BEGIN
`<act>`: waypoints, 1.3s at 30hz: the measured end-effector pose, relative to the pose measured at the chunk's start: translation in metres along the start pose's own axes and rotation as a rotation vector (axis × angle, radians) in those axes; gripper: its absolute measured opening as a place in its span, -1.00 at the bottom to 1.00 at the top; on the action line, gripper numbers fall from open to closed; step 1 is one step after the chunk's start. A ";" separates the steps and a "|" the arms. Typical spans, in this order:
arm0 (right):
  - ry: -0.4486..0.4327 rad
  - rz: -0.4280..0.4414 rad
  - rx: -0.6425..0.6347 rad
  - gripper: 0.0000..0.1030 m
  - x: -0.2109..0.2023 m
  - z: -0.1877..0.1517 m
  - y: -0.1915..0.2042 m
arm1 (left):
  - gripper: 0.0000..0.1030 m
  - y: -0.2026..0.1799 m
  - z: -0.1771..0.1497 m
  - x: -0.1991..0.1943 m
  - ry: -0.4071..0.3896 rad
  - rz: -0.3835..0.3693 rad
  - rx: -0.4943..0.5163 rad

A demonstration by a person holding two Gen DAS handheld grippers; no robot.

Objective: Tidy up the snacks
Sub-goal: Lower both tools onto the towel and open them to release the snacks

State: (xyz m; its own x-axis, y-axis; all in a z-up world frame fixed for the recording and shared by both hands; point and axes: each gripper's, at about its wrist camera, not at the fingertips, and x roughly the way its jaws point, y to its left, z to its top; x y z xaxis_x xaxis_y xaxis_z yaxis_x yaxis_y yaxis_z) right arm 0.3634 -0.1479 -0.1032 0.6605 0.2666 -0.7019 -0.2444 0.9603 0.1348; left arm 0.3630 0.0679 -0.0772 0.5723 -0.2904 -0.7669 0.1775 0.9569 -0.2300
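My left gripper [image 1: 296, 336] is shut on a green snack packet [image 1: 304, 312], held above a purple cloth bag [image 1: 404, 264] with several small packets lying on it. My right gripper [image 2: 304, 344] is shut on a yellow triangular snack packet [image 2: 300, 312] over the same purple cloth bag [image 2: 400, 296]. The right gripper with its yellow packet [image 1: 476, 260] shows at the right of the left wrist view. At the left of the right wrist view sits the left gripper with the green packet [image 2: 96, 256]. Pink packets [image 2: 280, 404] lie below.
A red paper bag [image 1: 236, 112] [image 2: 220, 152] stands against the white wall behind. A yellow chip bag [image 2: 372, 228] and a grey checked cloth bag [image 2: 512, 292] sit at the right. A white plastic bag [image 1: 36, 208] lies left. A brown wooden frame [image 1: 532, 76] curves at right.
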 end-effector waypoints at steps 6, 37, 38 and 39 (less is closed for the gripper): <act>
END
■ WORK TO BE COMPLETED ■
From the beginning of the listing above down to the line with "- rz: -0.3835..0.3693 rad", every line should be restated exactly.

■ EXERCISE RESULT ■
`<act>`: waypoints, 1.3s at 30hz: the measured end-effector pose, relative to the pose measured at the chunk's start: translation in metres along the start pose's own axes and rotation as a rotation vector (axis × angle, radians) in those axes; gripper: its absolute measured opening as a place in its span, -1.00 at the bottom to 1.00 at the top; on the action line, gripper numbers fall from open to closed; step 1 is one step after the chunk's start. A ";" separates the steps and a "|" the arms. Typical spans, in this order:
arm0 (right):
  - ry: -0.4486..0.4327 rad
  - rz: -0.4280..0.4414 rad
  - rx: -0.6425..0.6347 rad
  - gripper: 0.0000..0.1030 m
  - x: -0.2109..0.2023 m
  - z: -0.1877..0.1517 m
  - y: -0.1915..0.2042 m
arm1 (left):
  - gripper: 0.0000..0.1030 m
  - y: -0.2026..0.1799 m
  - z: -0.1771..0.1497 m
  - x: -0.1991..0.1943 m
  - ry: -0.4071..0.3896 rad
  - rz: -0.3835..0.3693 rad

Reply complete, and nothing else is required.